I ran into Rich twice making connections in the Detroit airport to hop onto United commuter flights to Toronto.  The first time we were both headed to a Steelworkers convention, he had a car waiting and gave me a ride.  The second time, years later, we were all stranded in Detroit, and he was with his old UMW, new AFL-CIO entourage as president, then on his way to speak at the Canadian Labor Congress convention.  We talked briefly.  When we got to Toronto, I wasn’t offered a lift.

He was at the top for a dozen yeas to Sweeneys fourteen.  Praise from the organizing community, particularly those with SEIU roots, was not effusive.  The organizing department was decimated.  The regional structure was as well.  Politics was the be all and end all, no matter the rhetoric.  The breaches between unions were not healed, even as more unions returned from Change to Win to the AFL-CIO.  Politics and the economy didn’t necessarily favor unions or Trumka’s time, nor should he be held any more responsible for labor’s decline than Sweeney or most of the rest of us, even if he was supposed to be the point of our spear.  I’m not saying he wasn’t a fighter, because he was, and the Pittston mining strike was his high-water mark, but he wasn’t an organizer, and I’m not sure he really liked or trusted organizers, maybe with good reason.

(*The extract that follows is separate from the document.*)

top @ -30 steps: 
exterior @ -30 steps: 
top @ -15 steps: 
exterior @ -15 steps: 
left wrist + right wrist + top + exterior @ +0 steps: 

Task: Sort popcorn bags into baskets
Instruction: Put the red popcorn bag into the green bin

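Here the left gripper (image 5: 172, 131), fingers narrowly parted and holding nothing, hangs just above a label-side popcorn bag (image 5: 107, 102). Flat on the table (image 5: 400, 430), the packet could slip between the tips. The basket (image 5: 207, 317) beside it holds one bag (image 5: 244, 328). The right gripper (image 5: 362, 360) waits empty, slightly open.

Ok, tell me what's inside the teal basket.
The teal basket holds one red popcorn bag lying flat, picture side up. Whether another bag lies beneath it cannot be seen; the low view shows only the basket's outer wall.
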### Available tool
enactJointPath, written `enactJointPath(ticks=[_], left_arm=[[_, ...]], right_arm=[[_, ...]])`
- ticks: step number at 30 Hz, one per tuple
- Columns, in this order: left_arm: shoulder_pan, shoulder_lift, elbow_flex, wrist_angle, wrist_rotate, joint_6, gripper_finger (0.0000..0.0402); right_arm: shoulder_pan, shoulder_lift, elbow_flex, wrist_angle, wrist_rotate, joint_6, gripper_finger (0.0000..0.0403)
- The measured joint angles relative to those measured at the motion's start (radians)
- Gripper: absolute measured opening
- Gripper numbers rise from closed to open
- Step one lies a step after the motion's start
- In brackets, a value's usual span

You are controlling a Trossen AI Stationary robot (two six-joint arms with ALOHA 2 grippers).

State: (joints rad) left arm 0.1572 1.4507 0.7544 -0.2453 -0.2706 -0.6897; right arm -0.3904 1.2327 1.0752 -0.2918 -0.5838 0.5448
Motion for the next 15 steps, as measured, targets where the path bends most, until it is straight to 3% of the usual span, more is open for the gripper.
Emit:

Steven Greenhouse, the former labor reporter for the New York Times, in reviewing his time at the top, said the biggest problem he couldn’t solve, and that will now face his predecessor, is how to get the sixty-million workers who say they want to be in a union actually into a union.  Indeed, that’s the challenge for labor, but I doubt that Rich Trumka saw that as his problem at the top of the federation, as opposed to the individual unions.  I think he saw his job as maintaining and holding the pieces together.  Maybe that’s not at the top of everyone’s wish list, but in these days and times, it’s not a trivial matter either.